··· DATASET CONTENT

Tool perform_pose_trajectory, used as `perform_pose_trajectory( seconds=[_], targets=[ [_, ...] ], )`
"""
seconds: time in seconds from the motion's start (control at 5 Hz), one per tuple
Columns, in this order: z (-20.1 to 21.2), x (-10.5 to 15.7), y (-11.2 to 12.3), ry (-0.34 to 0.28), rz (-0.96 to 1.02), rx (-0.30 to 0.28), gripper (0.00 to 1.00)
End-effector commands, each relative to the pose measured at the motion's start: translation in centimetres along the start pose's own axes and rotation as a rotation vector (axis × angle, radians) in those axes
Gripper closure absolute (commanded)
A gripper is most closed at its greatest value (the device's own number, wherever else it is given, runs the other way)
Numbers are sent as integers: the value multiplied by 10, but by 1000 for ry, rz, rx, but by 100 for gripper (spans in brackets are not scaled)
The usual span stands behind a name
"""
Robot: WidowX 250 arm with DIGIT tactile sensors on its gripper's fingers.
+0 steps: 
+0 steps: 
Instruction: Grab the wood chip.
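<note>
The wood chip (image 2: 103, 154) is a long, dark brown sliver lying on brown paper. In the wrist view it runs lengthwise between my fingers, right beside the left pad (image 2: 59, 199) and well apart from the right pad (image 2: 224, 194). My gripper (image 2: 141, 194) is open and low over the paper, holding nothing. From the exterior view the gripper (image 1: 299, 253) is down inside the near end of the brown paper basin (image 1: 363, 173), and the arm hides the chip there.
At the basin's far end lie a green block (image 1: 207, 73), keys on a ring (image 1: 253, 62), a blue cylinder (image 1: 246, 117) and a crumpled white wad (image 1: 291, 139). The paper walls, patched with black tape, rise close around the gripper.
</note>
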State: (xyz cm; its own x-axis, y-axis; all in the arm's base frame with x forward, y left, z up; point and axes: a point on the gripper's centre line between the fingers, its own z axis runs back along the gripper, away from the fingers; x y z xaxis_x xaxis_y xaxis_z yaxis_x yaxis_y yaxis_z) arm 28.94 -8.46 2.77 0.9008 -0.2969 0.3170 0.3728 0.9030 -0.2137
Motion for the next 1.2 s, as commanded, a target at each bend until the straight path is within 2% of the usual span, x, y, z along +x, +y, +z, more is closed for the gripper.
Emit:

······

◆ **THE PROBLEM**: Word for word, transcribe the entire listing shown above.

◆ **ANSWER**:
Tool perform_pose_trajectory, used as `perform_pose_trajectory( seconds=[_], targets=[ [_, ...] ], )`
"""
seconds: time in seconds from the motion's start (control at 5 Hz), one per tuple
Columns, in this order: z (-20.1 to 21.2), x (-10.5 to 15.7), y (-11.2 to 12.3), ry (-0.34 to 0.28), rz (-0.96 to 1.02), rx (-0.30 to 0.28), gripper (0.00 to 1.00)
End-effector commands, each relative to the pose measured at the motion's start: translation in centimetres along the start pose's own axes and rotation as a rotation vector (axis × angle, radians) in those axes
Gripper closure absolute (commanded)
A gripper is most closed at its greatest value (the device's own number, wherever else it is given, runs the other way)
Numbers are sent as integers: the value multiplied by 10, but by 1000 for ry, rz, rx, but by 100 for gripper (spans in brackets are not scaled)
The usual span stands behind a name
"""
Robot: WidowX 250 arm with DIGIT tactile sensors on its gripper's fingers.
+0 steps: 
+0 steps: 
Instruction: Grab the wood chip.
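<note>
The wood chip (image 2: 103, 154) is a long, dark brown sliver lying on brown paper. In the wrist view it runs lengthwise between my fingers, right beside the left pad (image 2: 59, 199) and well apart from the right pad (image 2: 224, 194). My gripper (image 2: 141, 194) is open and low over the paper, holding nothing. From the exterior view the gripper (image 1: 299, 253) is down inside the near end of the brown paper basin (image 1: 363, 173), and the arm hides the chip there.
At the basin's far end lie a green block (image 1: 207, 73), keys on a ring (image 1: 253, 62), a blue cylinder (image 1: 246, 117) and a crumpled white wad (image 1: 291, 139). The paper walls, patched with black tape, rise close around the gripper.
</note>
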State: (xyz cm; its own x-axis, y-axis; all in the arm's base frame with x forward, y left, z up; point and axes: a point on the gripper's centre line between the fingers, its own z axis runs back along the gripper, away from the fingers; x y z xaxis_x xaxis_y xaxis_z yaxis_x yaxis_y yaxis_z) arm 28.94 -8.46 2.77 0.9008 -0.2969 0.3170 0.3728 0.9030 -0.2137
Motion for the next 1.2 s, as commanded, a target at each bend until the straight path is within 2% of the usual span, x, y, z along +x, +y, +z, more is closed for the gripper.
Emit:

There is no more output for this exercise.